Suharto blames speculators, El Nino
President says these two factors are responsible for region’s economic turmoil.
PRESIDENT Suharto has blamed currency speculators and the El Nino climatic phenomenon for the region’s recent economic turbulence.
The two had brought “economic and social damage” to Indonesia and other Asian countries, he said at the closing of the 103rd conference of the Organisation of Petroleum Exporting Countries here on Monday.
Directing a broadside at currency speculators in particular, he said that the “hard work and sacrifices of countries over several decades are being wiped out overnight” by their trading activities.
He said: “Currency trading, which brings huge profits to traders, can cause tremendous losses to nations.
“Most countries would be susceptible to such attacks as most currencies had been transformed into a commodity, and were not a mere medium of exchange.”
Mr Suharto’s comments follow on the heels of those of Malaysian Prime Minister Mahathir Mohamad, who has lashed out repeatedly at currency speculators for plaguing Asia with a financial crisis.

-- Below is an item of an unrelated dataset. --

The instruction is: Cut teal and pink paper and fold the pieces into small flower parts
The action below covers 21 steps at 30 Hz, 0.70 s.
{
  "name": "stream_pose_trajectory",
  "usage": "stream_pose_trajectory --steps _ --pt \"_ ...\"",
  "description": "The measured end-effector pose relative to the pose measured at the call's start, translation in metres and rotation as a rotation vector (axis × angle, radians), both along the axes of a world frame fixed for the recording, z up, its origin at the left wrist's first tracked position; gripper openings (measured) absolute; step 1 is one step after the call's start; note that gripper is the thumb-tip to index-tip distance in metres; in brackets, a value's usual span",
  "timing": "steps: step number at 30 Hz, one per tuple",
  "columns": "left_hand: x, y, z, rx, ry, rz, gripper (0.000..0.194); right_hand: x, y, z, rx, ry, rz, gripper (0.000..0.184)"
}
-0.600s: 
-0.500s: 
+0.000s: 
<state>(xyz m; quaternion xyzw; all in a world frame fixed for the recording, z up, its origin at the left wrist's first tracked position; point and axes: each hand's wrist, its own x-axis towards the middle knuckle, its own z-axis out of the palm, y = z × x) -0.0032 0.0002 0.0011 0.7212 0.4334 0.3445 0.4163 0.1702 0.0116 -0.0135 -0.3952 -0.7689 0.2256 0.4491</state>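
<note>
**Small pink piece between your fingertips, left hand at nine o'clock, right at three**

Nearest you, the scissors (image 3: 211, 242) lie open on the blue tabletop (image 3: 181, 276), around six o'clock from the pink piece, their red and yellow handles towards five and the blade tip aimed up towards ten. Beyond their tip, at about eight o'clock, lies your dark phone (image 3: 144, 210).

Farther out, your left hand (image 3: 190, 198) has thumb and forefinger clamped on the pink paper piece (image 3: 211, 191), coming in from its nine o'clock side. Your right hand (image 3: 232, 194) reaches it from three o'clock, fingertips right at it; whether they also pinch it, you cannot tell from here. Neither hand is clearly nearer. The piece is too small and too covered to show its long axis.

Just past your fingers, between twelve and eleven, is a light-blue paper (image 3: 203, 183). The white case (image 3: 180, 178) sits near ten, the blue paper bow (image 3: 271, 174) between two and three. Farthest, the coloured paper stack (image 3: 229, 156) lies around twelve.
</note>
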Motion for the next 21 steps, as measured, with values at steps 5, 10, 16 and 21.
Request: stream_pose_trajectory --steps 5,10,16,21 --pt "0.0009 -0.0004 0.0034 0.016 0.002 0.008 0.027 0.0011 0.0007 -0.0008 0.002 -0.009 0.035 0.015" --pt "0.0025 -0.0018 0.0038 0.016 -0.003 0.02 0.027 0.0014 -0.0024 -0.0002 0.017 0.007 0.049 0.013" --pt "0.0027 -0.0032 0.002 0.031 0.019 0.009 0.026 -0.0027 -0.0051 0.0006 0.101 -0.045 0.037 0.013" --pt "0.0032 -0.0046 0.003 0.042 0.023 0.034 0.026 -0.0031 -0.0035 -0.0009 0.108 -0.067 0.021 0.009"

Over the past few months, the value of the Indonesian, Thai, Filipino and Malaysian currencies crumbled under the assault of speculators.
Mr Suharto stopped short of calling for controls on currency speculation, saying that Indonesia, “with other friendly countries and financial institutions, is taking the appropriate measures to weather the storm”.
The Indonesian government, for example, had attempted to prop up the rupiah and restore confidence with tight liquidity and high interest rates.
It also received a pledge of US$23 billion (S$36.8 billion) from the International Monetary Fund.
Mr Suharto said that economic woes in Indonesia and other countries were compounded by the worst drought to hit Indonesia in 50 years, which was brought about by El Nino.
“This has been the main factor for the forest fires in several regions causing social and economic losses not only for Indonesia, but also for our neighbouring countries,” he said.
He touched on the same point again yesterday at a conference at the Institute of Technology in Bandung, underscoring the point that the dry season was responsible for the fires.
El Nino is a climatic phenomenon which sucks moisture from the western side of the Pacific Ocean, disrupting normal weather patterns and inducing prolonged dry spells.